***** Provided entries *****
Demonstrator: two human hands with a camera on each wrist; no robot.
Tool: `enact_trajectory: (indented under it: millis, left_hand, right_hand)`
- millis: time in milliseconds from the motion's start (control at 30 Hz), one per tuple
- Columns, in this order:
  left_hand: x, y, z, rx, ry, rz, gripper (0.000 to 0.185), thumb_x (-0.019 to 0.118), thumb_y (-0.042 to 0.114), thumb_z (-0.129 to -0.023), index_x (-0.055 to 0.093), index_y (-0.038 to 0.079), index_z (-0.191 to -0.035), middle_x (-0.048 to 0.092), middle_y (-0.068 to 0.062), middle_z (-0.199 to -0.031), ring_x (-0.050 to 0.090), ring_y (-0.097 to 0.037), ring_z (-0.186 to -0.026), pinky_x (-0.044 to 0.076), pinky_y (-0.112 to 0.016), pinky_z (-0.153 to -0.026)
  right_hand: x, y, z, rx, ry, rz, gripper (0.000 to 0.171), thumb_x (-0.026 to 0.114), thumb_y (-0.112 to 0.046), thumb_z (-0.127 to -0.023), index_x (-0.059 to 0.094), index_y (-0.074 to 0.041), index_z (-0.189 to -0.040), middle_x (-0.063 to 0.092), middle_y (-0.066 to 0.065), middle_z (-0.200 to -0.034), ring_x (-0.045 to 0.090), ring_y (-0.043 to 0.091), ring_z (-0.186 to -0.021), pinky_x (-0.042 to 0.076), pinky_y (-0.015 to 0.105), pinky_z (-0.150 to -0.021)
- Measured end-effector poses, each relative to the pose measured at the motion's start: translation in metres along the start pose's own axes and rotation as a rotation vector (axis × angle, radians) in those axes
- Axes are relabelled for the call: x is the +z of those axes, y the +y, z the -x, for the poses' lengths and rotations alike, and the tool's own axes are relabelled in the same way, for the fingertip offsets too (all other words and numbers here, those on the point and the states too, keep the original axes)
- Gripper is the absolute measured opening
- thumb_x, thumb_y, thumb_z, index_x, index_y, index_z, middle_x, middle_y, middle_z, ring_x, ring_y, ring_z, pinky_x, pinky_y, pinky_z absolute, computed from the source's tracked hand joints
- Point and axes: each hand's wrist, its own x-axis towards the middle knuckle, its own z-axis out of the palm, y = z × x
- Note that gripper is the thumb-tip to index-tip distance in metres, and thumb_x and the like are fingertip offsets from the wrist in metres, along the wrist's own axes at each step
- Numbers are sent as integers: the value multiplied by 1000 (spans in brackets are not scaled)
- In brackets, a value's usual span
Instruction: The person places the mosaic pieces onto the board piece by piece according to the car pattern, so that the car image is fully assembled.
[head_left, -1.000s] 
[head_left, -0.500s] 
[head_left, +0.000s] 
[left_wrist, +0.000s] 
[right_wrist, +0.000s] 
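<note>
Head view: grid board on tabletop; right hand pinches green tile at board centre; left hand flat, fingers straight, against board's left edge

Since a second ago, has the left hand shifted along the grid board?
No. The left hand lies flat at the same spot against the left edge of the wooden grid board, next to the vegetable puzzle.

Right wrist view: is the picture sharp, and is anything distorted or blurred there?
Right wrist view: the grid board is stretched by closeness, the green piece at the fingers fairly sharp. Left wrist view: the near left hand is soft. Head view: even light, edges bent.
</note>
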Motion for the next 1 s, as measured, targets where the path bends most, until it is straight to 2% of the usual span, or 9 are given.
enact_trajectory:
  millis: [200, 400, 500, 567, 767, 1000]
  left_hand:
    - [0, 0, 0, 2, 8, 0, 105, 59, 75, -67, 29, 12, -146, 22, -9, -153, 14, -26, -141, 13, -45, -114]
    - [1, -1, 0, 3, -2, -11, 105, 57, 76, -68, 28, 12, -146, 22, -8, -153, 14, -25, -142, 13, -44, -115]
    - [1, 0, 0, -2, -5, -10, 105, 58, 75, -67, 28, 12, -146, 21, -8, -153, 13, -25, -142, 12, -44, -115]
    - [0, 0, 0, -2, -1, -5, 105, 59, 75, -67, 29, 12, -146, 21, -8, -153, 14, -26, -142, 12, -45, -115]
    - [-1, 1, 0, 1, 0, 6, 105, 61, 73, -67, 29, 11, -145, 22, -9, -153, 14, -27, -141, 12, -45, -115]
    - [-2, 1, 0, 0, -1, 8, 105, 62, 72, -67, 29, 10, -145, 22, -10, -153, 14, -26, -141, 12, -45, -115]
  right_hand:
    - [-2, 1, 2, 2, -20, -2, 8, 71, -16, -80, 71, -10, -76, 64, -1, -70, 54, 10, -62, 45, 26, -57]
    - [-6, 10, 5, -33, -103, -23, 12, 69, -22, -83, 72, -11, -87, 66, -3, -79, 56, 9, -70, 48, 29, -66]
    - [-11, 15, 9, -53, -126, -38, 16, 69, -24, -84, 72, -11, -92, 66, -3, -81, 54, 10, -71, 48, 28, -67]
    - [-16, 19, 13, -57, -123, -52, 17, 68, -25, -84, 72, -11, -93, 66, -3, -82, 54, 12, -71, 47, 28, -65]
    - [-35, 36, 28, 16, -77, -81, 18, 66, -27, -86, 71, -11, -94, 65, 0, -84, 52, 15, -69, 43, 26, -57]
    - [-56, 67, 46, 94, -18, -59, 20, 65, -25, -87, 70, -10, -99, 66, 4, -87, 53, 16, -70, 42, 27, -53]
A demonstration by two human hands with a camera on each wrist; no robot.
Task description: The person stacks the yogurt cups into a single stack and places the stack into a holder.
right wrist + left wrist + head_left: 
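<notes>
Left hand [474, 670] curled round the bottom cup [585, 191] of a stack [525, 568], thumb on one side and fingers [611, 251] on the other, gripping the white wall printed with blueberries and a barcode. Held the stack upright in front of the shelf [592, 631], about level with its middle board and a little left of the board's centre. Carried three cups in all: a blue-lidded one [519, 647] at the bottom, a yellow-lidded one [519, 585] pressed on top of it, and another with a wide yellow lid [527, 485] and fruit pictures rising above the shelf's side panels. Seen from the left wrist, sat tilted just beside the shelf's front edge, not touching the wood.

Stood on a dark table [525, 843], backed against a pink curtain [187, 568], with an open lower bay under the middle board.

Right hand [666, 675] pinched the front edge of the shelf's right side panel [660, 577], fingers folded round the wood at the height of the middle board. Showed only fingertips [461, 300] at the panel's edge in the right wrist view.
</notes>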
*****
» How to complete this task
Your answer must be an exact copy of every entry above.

» Task result
Demonstrator: two human hands with a camera on each wrist; no robot.
Tool: `enact_trajectory: (indented under it: millis, left_hand, right_hand)`
- millis: time in milliseconds from the motion's start (control at 30 Hz), one per tuple
- Columns, in this order:
  left_hand: x, y, z, rx, ry, rz, gripper (0.000 to 0.185), thumb_x (-0.019 to 0.118), thumb_y (-0.042 to 0.114), thumb_z (-0.129 to -0.023), index_x (-0.055 to 0.093), index_y (-0.038 to 0.079), index_z (-0.191 to -0.035), middle_x (-0.048 to 0.092), middle_y (-0.068 to 0.062), middle_z (-0.199 to -0.031), ring_x (-0.050 to 0.090), ring_y (-0.097 to 0.037), ring_z (-0.186 to -0.026), pinky_x (-0.044 to 0.076), pinky_y (-0.112 to 0.016), pinky_z (-0.153 to -0.026)
  right_hand: x, y, z, rx, ry, rz, gripper (0.000 to 0.171), thumb_x (-0.026 to 0.114), thumb_y (-0.112 to 0.046), thumb_z (-0.127 to -0.023), index_x (-0.059 to 0.094), index_y (-0.074 to 0.041), index_z (-0.189 to -0.040), middle_x (-0.063 to 0.092), middle_y (-0.066 to 0.065), middle_z (-0.200 to -0.034), ring_x (-0.045 to 0.090), ring_y (-0.043 to 0.091), ring_z (-0.186 to -0.021), pinky_x (-0.042 to 0.076), pinky_y (-0.015 to 0.105), pinky_z (-0.150 to -0.021)
- Measured end-effector poses, each relative to the pose measured at the motion's start: translation in metres along the start pose's own axes and rotation as a rotation vector (axis × angle, radians) in those axes
- Axes are relabelled for the call: x is the +z of those axes, y the +y, z the -x, for the poses' lengths and rotations alike, and the tool's own axes are relabelled in the same way, for the fingertip offsets too (all other words and numbers here, those on the point and the states too, keep the original axes)
- Gripper is the absolute measured opening
- thumb_x, thumb_y, thumb_z, index_x, index_y, index_z, middle_x, middle_y, middle_z, ring_x, ring_y, ring_z, pinky_x, pinky_y, pinky_z absolute, computed from the source's tracked hand joints
- Point and axes: each hand's wrist, its own x-axis towards the middle knuckle, its own z-axis out of the palm, y = z × x
- Note that gripper is the thumb-tip to index-tip distance in metres, and thumb_x and the like are fingertip offsets from the wrist in metres, along the wrist's own axes at each step
- Numbers are sent as integers: the value multiplied by 1000 (spans in brackets are not scaled)
- In brackets, a value's usual span
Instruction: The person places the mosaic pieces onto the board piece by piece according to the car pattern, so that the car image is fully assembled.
[head_left, -1.000s] 
[head_left, -0.500s] 
[head_left, +0.000s] 
[left_wrist, +0.000s] 
[right_wrist, +0.000s] 
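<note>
Head view: grid board on tabletop; right hand pinches green tile at board centre; left hand flat, fingers straight, against board's left edge

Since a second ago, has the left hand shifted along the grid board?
No. The left hand lies flat at the same spot against the left edge of the wooden grid board, next to the vegetable puzzle.

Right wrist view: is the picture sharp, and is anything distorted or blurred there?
Right wrist view: the grid board is stretched by closeness, the green piece at the fingers fairly sharp. Left wrist view: the near left hand is soft. Head view: even light, edges bent.
</note>
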Motion for the next 1 s, as measured, targets where the path bends most, until it is straight to 2% of the usual span, or 9 are given.
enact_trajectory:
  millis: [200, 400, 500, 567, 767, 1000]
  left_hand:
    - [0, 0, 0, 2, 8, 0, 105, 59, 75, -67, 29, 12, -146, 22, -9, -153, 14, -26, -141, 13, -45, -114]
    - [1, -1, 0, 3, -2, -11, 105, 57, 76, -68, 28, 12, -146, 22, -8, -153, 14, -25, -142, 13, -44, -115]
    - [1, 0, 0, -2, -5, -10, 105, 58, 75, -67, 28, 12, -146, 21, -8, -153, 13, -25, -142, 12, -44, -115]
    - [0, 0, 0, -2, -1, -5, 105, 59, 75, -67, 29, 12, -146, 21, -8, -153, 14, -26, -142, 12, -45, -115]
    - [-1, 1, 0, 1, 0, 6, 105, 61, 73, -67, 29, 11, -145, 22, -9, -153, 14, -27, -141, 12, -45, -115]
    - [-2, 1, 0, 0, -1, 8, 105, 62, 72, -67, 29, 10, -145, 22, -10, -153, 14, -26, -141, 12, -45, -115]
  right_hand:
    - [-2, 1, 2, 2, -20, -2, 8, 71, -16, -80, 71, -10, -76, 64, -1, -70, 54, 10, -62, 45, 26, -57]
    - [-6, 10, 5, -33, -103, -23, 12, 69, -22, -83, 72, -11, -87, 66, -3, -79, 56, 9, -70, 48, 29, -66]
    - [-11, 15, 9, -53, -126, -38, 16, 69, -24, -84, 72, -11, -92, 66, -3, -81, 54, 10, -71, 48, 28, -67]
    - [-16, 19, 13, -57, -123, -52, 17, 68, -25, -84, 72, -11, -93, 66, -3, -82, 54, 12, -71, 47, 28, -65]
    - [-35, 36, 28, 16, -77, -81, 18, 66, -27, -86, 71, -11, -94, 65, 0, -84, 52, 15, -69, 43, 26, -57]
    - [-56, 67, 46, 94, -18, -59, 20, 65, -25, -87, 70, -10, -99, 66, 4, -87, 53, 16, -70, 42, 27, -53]
A demonstration by two human hands with a camera on each wrist; no robot.
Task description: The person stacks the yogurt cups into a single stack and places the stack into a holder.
right wrist + left wrist + head_left: 
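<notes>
Left hand [474, 670] curled round the bottom cup [585, 191] of a stack [525, 568], thumb on one side and fingers [611, 251] on the other, gripping the white wall printed with blueberries and a barcode. Held the stack upright in front of the shelf [592, 631], about level with its middle board and a little left of the board's centre. Carried three cups in all: a blue-lidded one [519, 647] at the bottom, a yellow-lidded one [519, 585] pressed on top of it, and another with a wide yellow lid [527, 485] and fruit pictures rising above the shelf's side panels. Seen from the left wrist, sat tilted just beside the shelf's front edge, not touching the wood.

Stood on a dark table [525, 843], backed against a pink curtain [187, 568], with an open lower bay under the middle board.

Right hand [666, 675] pinched the front edge of the shelf's right side panel [660, 577], fingers folded round the wood at the height of the middle board. Showed only fingertips [461, 300] at the panel's edge in the right wrist view.
</notes>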

The output for this exercise is now complete.